-- The problem --
Taking the line with "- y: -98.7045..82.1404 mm" as the first and the line with "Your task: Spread" as the last, set down the lines below exactly, pictures excluded.

Data for this task Start Marker

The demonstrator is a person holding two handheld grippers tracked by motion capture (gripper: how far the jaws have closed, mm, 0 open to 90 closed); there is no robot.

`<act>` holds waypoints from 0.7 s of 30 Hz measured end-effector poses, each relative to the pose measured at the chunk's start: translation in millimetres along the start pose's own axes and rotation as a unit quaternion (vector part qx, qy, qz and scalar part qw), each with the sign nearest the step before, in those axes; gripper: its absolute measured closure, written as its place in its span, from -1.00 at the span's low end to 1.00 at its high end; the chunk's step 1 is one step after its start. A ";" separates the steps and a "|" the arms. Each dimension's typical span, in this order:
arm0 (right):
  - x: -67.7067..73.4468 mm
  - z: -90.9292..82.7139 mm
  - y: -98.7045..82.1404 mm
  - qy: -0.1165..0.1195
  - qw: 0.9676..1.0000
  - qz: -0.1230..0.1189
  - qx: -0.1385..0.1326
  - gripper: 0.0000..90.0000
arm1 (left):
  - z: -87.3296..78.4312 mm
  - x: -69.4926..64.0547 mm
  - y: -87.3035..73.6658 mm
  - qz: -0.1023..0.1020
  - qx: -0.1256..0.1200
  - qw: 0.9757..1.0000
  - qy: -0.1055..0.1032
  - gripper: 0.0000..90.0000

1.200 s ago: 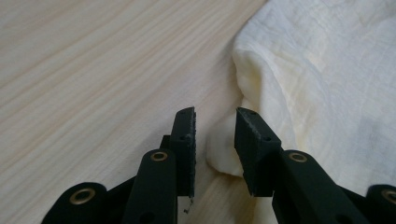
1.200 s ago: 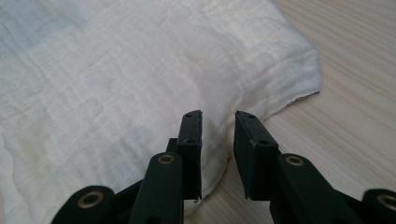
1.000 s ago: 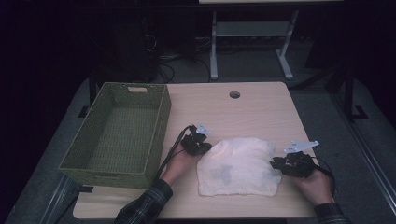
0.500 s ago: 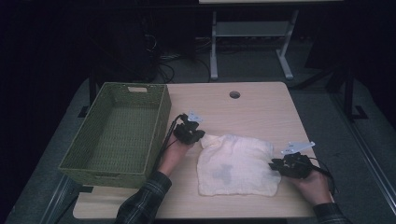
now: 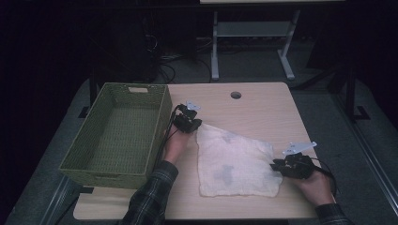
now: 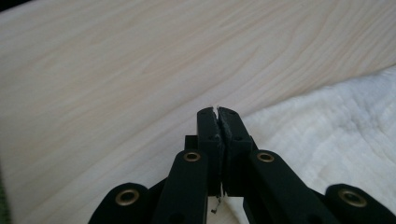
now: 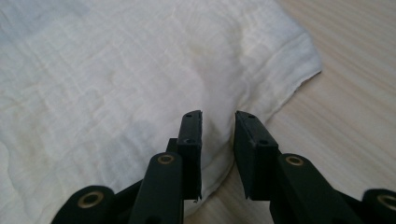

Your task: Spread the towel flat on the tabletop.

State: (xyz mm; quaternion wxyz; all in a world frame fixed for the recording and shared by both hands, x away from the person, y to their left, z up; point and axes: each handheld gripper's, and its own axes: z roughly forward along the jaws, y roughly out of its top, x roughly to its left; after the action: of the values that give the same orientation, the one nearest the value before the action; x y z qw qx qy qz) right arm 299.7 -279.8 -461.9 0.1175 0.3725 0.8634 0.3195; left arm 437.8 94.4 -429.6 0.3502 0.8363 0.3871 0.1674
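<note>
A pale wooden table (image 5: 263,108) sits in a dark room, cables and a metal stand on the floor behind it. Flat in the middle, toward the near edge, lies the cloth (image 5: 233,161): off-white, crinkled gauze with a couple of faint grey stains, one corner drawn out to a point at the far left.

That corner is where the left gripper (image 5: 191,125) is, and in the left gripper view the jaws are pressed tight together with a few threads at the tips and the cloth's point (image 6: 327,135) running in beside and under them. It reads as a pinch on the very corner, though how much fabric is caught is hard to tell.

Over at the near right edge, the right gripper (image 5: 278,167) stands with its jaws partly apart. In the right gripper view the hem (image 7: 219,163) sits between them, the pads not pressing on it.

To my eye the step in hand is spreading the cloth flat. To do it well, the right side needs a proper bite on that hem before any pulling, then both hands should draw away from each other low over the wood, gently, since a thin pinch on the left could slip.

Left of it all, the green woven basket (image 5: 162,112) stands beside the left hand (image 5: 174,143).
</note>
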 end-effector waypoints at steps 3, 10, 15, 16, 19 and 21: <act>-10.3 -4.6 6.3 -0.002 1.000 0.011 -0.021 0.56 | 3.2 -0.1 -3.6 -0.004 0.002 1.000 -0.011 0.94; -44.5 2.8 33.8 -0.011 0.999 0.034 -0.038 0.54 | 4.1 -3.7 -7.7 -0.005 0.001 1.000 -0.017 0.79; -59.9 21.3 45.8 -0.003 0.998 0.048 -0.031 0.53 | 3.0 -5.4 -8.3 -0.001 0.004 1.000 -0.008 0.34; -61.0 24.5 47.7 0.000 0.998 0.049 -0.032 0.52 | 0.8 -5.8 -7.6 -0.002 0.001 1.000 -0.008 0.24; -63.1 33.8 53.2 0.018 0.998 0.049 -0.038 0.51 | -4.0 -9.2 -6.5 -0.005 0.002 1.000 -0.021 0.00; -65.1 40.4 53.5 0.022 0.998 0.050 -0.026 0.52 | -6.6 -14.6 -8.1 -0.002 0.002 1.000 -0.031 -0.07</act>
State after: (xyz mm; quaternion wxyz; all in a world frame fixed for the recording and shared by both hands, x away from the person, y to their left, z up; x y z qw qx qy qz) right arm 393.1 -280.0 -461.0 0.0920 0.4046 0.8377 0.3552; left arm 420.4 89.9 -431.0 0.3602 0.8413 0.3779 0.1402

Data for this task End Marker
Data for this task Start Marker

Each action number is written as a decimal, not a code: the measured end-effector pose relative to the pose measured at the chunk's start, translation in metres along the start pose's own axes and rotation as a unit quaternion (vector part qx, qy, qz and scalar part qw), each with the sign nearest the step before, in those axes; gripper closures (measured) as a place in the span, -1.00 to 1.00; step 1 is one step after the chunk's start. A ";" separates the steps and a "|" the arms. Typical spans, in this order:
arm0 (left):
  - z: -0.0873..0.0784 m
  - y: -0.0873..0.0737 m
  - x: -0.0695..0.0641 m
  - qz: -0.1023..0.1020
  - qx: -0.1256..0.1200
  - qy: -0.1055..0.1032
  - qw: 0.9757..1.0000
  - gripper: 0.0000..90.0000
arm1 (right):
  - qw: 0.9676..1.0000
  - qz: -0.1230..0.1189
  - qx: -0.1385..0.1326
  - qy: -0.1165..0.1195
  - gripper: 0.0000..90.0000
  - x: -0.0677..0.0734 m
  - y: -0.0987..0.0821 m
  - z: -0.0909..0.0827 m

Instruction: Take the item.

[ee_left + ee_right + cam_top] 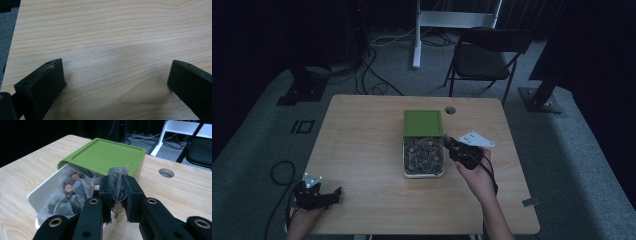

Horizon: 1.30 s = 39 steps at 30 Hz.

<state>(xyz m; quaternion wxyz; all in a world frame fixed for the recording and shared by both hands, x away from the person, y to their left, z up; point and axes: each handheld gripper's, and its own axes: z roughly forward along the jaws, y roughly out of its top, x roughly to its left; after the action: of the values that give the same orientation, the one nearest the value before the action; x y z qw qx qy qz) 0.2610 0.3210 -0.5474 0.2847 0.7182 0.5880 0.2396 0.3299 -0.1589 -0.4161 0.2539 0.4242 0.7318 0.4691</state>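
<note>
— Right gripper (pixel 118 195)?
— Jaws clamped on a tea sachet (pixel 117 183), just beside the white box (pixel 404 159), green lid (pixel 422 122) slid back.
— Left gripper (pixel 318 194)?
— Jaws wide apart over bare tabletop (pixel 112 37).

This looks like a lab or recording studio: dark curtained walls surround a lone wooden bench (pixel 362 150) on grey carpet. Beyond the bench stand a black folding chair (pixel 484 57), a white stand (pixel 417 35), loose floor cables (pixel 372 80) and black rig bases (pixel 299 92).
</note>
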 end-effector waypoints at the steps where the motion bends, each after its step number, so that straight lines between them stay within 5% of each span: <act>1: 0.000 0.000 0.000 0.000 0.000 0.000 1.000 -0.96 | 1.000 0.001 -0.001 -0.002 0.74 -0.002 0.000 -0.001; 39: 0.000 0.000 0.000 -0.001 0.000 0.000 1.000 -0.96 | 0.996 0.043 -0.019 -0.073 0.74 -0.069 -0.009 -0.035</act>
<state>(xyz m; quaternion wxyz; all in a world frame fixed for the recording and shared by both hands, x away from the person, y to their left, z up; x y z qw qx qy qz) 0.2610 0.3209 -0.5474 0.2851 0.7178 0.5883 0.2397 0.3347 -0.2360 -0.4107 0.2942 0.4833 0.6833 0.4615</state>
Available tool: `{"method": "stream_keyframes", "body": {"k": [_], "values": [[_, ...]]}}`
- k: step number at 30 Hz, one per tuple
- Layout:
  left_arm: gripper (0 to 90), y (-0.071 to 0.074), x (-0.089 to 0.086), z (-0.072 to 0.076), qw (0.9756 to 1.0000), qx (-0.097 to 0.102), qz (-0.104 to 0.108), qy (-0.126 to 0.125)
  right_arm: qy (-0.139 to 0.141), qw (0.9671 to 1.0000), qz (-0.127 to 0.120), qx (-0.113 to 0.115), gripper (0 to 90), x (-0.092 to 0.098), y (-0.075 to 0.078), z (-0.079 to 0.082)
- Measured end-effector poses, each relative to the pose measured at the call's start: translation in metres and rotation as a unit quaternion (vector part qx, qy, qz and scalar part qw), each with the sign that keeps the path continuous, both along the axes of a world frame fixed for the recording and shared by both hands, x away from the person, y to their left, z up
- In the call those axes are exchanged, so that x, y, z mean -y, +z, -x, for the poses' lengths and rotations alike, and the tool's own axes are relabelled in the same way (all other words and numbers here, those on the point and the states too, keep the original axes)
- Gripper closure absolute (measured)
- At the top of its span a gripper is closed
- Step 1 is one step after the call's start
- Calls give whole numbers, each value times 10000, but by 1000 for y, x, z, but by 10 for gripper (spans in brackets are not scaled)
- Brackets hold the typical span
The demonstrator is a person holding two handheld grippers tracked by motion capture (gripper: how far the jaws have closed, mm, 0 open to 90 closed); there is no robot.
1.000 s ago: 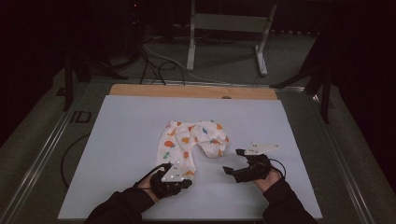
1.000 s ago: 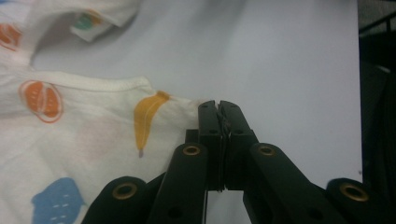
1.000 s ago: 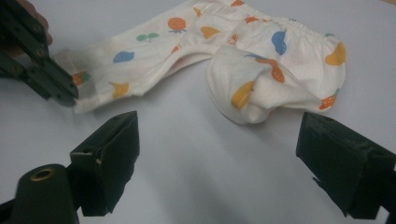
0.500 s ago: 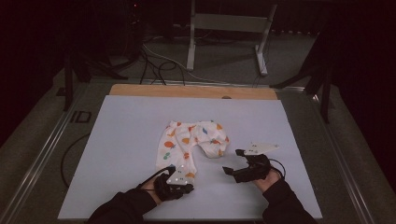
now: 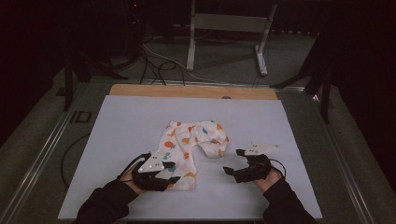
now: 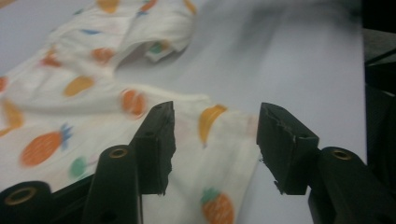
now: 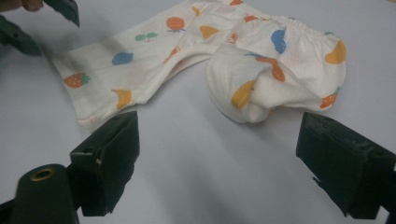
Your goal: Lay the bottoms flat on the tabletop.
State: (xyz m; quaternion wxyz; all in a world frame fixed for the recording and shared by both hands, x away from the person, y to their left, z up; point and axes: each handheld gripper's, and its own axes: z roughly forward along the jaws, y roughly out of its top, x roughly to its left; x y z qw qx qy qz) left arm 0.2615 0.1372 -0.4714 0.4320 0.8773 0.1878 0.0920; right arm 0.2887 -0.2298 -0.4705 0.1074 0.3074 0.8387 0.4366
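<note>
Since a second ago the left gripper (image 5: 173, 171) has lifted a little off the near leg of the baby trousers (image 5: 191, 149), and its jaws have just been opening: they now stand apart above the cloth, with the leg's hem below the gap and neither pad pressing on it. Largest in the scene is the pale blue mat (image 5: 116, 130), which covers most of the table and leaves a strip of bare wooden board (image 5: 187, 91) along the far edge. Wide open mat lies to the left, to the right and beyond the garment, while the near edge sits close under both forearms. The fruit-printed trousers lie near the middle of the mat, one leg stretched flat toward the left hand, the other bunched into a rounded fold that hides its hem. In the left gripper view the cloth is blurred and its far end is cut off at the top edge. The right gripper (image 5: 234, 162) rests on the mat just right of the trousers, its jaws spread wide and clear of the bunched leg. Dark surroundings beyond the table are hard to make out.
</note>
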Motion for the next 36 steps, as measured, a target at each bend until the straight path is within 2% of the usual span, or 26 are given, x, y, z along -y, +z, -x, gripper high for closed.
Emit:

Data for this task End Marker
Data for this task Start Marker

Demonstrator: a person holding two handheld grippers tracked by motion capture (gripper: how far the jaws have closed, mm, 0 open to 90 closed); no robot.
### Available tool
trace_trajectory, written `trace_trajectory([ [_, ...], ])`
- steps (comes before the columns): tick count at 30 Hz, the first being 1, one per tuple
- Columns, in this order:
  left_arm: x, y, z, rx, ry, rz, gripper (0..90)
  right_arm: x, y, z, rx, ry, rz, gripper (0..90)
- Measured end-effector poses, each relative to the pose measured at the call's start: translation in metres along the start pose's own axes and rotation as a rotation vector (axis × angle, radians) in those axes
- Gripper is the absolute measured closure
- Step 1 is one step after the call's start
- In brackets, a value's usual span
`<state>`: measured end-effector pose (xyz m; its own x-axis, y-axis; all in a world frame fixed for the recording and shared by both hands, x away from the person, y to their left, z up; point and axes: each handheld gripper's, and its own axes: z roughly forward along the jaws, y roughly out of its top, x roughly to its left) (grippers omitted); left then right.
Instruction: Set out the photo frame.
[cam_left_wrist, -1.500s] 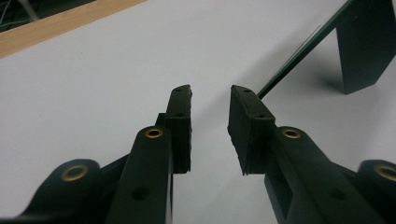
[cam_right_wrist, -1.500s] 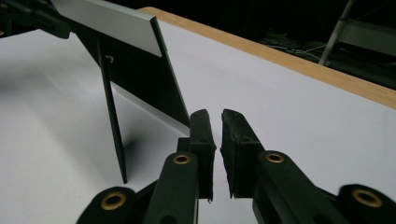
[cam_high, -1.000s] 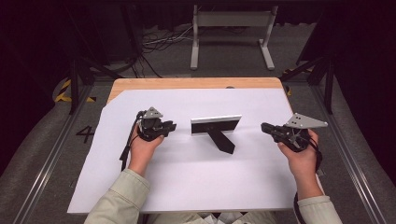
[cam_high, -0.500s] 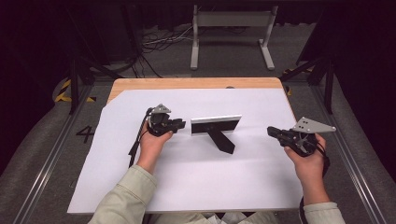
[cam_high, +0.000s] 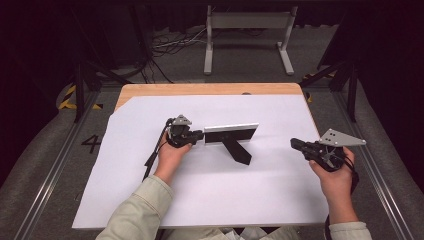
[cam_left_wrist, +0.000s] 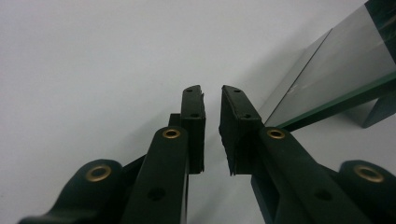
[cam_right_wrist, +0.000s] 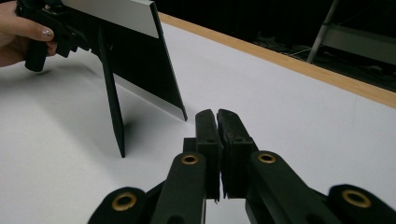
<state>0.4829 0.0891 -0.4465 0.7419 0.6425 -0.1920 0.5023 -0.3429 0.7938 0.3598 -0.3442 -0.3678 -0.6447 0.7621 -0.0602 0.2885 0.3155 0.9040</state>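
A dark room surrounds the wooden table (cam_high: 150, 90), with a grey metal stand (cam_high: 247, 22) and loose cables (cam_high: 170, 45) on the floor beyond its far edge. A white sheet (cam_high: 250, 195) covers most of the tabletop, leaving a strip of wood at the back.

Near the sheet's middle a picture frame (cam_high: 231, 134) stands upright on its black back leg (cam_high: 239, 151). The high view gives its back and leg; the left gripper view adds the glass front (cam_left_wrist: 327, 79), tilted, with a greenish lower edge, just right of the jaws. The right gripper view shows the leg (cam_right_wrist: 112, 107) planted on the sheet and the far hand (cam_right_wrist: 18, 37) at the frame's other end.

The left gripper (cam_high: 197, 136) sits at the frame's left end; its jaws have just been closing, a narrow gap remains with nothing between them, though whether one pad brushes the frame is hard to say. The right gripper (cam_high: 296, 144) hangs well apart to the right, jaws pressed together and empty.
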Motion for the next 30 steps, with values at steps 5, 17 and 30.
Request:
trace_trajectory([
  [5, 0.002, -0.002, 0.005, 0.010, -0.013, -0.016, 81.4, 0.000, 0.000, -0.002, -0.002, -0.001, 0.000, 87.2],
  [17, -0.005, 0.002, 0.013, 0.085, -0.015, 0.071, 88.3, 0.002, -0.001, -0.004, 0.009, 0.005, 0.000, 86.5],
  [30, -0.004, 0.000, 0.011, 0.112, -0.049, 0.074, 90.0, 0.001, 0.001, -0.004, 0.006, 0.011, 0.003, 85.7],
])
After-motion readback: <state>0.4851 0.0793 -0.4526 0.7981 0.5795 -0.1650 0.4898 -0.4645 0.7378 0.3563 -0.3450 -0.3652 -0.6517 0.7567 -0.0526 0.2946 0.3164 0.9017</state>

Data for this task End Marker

-- Answer to this task --
  - y: -98.7045..82.1404 mm
  - qy: -0.1165..0.1195
  - qw: 0.9676..1.0000
  - qz: -0.1230..0.1189
  - qx: -0.1385..0.1326
  - gripper: 0.0000..90.0000
arm1 (left):
  - z: -87.3296..78.4312 mm
  - x: -69.4926..64.0547 mm
  - y: -87.3035..73.6658 mm
  - qz: -0.1023..0.1020
  - qx: -0.1256..0.1200
  - qw: 0.9757..1.0000
  - qy: -0.1055..0.1032
  - gripper: 0.0000..90.0000

1.200 s ago: 
1.200 s ago: 
1.000 s ago: 
0.500 s ago: 
now: 
now: 
now: 

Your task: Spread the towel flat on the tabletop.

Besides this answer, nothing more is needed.